Revision as of 17:16, 28 November 2021

Author: Daniel Villarraga (SYSEN 6800 Fall 2021)

Introduction

AdaGrad is a family of sub-gradient algorithms for stochastic optimization. The algorithms belonging to that family are similar to second-order stochastic gradient descend with an approximation for the Hessian of the optimized function. AdaGrad's name comes from Adaptative Gradient. Intuitively, it adapts the learning rate for each feature depending on the estimated geometry of the problem; particularly, it tends to assign higher learning rates to infrequent features, which ensures that the parameter updates rely less on frequency and more on relevance.

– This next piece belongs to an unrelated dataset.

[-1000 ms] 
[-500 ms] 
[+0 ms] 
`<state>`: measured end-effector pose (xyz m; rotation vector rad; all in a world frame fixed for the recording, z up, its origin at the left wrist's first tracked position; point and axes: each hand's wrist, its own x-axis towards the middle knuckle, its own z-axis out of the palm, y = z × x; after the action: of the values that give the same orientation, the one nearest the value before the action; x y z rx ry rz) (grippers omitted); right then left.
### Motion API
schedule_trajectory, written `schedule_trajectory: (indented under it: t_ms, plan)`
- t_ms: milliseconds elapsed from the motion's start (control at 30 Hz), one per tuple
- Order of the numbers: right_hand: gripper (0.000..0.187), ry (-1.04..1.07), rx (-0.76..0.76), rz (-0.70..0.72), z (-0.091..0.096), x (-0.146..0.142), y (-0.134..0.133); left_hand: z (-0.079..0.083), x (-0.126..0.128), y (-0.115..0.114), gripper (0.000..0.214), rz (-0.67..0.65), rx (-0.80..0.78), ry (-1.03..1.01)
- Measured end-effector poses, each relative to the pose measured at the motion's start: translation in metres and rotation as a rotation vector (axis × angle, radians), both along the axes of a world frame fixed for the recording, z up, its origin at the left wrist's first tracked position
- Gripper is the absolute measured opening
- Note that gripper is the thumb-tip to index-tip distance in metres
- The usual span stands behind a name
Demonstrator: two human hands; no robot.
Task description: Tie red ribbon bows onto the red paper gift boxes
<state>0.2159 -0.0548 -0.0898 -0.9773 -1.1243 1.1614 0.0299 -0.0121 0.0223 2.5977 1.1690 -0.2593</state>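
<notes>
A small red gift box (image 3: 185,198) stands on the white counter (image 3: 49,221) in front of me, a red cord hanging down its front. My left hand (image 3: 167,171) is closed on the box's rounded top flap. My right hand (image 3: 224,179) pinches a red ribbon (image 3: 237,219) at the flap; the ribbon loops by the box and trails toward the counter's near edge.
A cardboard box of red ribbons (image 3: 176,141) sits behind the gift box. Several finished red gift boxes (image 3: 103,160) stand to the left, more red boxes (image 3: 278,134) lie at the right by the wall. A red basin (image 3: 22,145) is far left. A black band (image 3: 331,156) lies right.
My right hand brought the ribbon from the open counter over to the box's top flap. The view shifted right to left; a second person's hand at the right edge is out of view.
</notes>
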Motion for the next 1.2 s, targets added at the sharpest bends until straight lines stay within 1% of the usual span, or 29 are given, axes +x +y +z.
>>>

AdaGrad was introduced by Duchi et al.^[1] in a highly cited paper published in the Journal of machine learning research in 2011. It is arguably one of the most popular algorithms for machine learning (particularly for training deep neural networks) and it influenced the development of the Adam algorithm^[2].

Theory

The objective of AdaGrad is to minimize the expected value of a stochastic objective function, with respect to a set of parameters, given a sequence of realizations of the function. As with other sub-gradient-based methods, it achieves so by updating the parameters in the opposite direction of the sub-gradients. While standard sub-gradient methods use update rules with step-sizes that ignore the information from the past observations, AdaGrad adapts the learning rate for each parameter individually using the sequence of gradient estimates.

Definitions

$$ f(x) $$ : Stochastic objective function with parameters $$ x $$ .

$$ f_t(x) $$ : Realization of stochastic objective at time step $$ t $$ . For simplicity $$ f_t $$ .

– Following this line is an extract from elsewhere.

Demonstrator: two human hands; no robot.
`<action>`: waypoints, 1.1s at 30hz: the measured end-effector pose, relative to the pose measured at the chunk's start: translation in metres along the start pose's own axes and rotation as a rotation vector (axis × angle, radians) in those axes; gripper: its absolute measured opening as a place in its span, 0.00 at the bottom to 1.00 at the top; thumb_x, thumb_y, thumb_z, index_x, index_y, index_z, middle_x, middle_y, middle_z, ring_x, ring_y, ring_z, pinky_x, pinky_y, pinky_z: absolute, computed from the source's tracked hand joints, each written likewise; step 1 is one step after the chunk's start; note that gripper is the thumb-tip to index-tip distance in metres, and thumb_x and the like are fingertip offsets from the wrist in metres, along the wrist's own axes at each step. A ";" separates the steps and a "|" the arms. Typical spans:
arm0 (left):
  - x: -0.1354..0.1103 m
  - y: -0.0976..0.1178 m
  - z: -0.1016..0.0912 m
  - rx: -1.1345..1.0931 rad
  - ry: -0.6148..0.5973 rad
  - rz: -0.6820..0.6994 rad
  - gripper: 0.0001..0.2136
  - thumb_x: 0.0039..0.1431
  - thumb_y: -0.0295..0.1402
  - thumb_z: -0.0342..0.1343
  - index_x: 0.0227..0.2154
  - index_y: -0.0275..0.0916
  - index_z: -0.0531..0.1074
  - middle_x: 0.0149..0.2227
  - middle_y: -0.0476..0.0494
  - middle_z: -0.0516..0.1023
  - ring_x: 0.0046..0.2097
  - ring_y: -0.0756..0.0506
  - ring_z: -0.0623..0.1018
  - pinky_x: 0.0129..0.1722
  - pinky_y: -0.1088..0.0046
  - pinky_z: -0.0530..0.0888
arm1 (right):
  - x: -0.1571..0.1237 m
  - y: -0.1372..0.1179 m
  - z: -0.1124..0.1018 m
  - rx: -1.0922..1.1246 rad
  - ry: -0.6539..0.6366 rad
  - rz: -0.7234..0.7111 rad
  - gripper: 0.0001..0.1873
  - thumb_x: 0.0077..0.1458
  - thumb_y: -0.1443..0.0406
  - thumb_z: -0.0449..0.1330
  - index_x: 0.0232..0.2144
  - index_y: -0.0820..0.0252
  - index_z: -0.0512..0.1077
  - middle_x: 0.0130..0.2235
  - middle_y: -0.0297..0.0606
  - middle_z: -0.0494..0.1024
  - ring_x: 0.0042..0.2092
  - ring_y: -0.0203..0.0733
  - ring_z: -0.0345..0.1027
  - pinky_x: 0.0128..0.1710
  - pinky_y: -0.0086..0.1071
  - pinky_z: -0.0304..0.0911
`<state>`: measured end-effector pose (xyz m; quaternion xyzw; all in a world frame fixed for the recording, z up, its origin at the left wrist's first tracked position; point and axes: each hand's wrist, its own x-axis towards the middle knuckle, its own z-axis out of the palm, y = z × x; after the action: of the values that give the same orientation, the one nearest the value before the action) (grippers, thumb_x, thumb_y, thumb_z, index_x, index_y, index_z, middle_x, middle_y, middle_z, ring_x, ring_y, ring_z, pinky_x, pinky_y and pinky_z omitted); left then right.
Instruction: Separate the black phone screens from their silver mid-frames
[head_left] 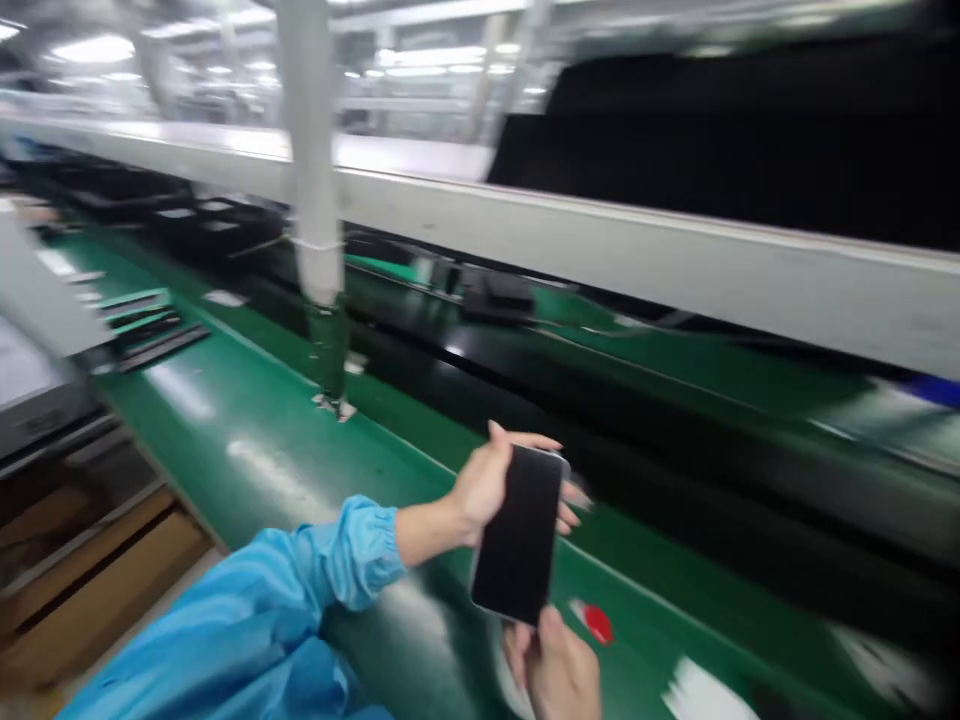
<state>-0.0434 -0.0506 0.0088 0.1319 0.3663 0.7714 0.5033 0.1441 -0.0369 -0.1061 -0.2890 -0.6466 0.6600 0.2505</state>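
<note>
A smartphone [519, 535] with a dark screen is held up over the green bench, its face toward me. My left hand [486, 485], below a blue sleeve, grips its upper part, with the thumb on the left edge and fingertips showing past the right edge. At the phone's lower end, my right hand [559, 665] pinches the bottom edge between thumb and fingers. Behind the phone, much of the left palm is hidden. Just right of the phone's lower end, a small red piece [598, 624] lies on the bench.
A green bench [270, 440] runs along a dark conveyor strip [637, 470]. A pale post [311, 150] rises from the bench to the left. Above runs a white shelf edge [637, 240]. White paper-like sheets [709, 690] lie lower right; cardboard boxes [105, 610] stand lower left.
</note>
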 end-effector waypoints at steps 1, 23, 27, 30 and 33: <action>0.001 -0.002 0.010 0.011 -0.003 -0.020 0.36 0.78 0.56 0.26 0.59 0.33 0.70 0.29 0.34 0.83 0.24 0.41 0.83 0.27 0.64 0.82 | -0.007 -0.003 0.003 0.058 0.028 -0.005 0.42 0.61 0.29 0.56 0.13 0.54 0.67 0.11 0.36 0.64 0.14 0.39 0.58 0.15 0.31 0.55; 0.274 -0.232 0.183 0.733 0.313 -0.056 0.20 0.72 0.41 0.63 0.60 0.38 0.74 0.59 0.37 0.78 0.55 0.38 0.81 0.53 0.54 0.82 | -0.079 0.047 -0.271 -0.944 0.922 0.115 0.29 0.62 0.45 0.63 0.56 0.57 0.79 0.56 0.53 0.80 0.58 0.64 0.72 0.58 0.56 0.68; 0.285 -0.245 0.192 1.010 0.311 0.087 0.21 0.72 0.41 0.63 0.62 0.37 0.73 0.62 0.35 0.76 0.58 0.36 0.80 0.57 0.50 0.81 | -0.086 0.050 -0.267 -1.137 0.826 0.196 0.26 0.67 0.50 0.63 0.60 0.56 0.76 0.60 0.52 0.77 0.60 0.63 0.70 0.57 0.53 0.68; 0.290 -0.256 0.206 1.215 0.236 0.169 0.21 0.72 0.41 0.62 0.63 0.39 0.73 0.64 0.35 0.75 0.60 0.36 0.79 0.59 0.49 0.80 | -0.088 0.044 -0.267 -1.120 0.823 0.179 0.22 0.70 0.52 0.61 0.58 0.56 0.76 0.59 0.52 0.78 0.59 0.61 0.71 0.56 0.52 0.68; 0.288 -0.276 0.224 1.401 0.101 0.229 0.23 0.72 0.42 0.62 0.65 0.39 0.71 0.67 0.34 0.72 0.64 0.33 0.76 0.62 0.44 0.76 | -0.087 0.040 -0.267 -1.079 0.877 0.161 0.18 0.71 0.53 0.60 0.56 0.57 0.75 0.58 0.50 0.79 0.58 0.59 0.72 0.56 0.51 0.68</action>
<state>0.1403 0.3604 -0.0750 0.4265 0.7827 0.4076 0.1982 0.3960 0.0895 -0.1403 -0.6597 -0.6998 0.0855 0.2603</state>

$$ g_t(x) $$ : The gradient of $$ f_t(x) $$ with respect to $$ x $$ , formally $\nabla_x f_t(x)$ . For simplicity, $$ g_t $$ .

$$ x_t $$ : Parameters at time step $$ t $$ .

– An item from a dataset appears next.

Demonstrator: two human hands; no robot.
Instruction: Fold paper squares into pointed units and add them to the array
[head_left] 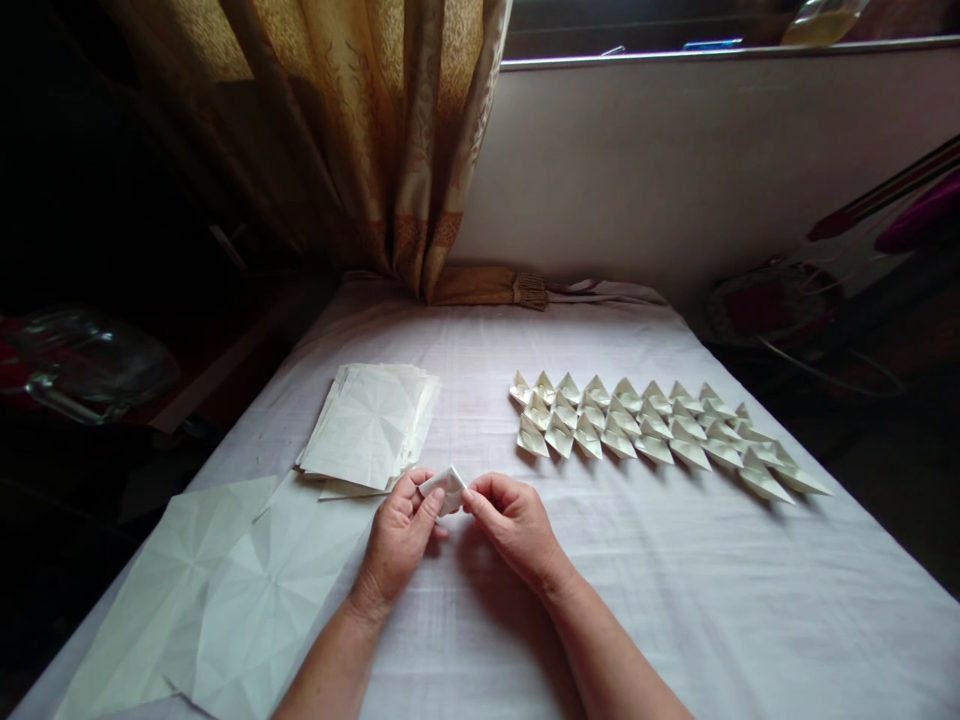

$$ G_t $$ : The outer product of all previous subgradients, given by ${\textstyle \sum_{\tau=1}^t g_{\tau}g_{\tau}^{\top} }$

Standard Sub-gradient Update

Standard sub-gradient algorithms update parameters $$ x $$ according to the following rule:

$x_{t+1} = x_t - \eta g_t$ where $\eta$ denotes the step-size often refered as learning rate or step-size. Expanding each term on the previous equation, the vector of parameters is updated as follows:

$\begin{bmatrix} x_{t+1}^{(2)} \\ x_{t+1}^{(2)} \\ \vdots \\ x_{t+1}^{(m)} \end{bmatrix} = \begin{bmatrix} x_{t}^{(2)} \\ x_{t}^{(2)} \\ \vdots \\ x_{t}^{(m)} \end{bmatrix} - \eta \begin{bmatrix} g_{t}^{(2)} \\ g_{t}^{(2)} \\ \vdots \\ g_{t}^{(m)} \end{bmatrix}$

AdaGrad Update

The general AdaGrad update rule is given by:

$x_{t+1} = x_t - \eta G_t^{-1/2} g_t$ where $G_t^{-1/2}$ is the inverse of the square root of $$ G_t $$ . A simplified version of the update rule takes the diagonal elements of $$ G_t $$ instead of the whole matrix:

$x_{t+1} = x_t - \eta \text{diag}(G_t)^{-1/2} g_t$ which can be computed in linear time. In practice, a small quantity $\epsilon$ is added to each diagonal element in $$ G_t $$ to avoid singularity problems, the resulting update rule is given by:

$x_{t+1} = x_t - \eta \text{diag}(\epsilon I + G_t)^{-1/2} g_t$ where $$ I $$ denotes the identity matrix. An expanded form of the previous update is presented below,

$\begin{bmatrix} x_{t+1}^{(2)} \\ x_{t+1}^{(2)} \\ \vdots \\ x_{t+1}^{(m)} \end{bmatrix} = \begin{bmatrix} x_{t}^{(2)} \\ x_{t}^{(2)} \\ \vdots \\ x_{t}^{(m)} \end{bmatrix} - \begin{bmatrix} \eta \frac{1}{\sqrt{\epsilon + G_t^{(1,1)}}} \\ \eta \frac{1}{\sqrt{\epsilon + G_t^{(2,2)}}} \\ \vdots \\ \eta \frac{1}{\sqrt{\epsilon + G_t^{(m,m)}}} \end{bmatrix} \odot \begin{bmatrix} g_{t}^{(2)} \\ g_{t}^{(2)} \\ \vdots \\ g_{t}^{(m)} \end{bmatrix}$ where the operator $\odot$ denotes the Hadamard product between matrices of the same dimension, and $G_t^{(j,j)}$ is the $$ j $$ element in the $$ G_t $$ diagonal. From the last expression, it is clear that the update rule for AdaGrad adapts the step-size for each parameter $$ j $$ accoding to ${\textstyle \eta (\epsilon + G_t^{(j,j)})^{-1/2}}$ , while standard sub-gradient methods have fixed step-size $\eta$ for every parameter.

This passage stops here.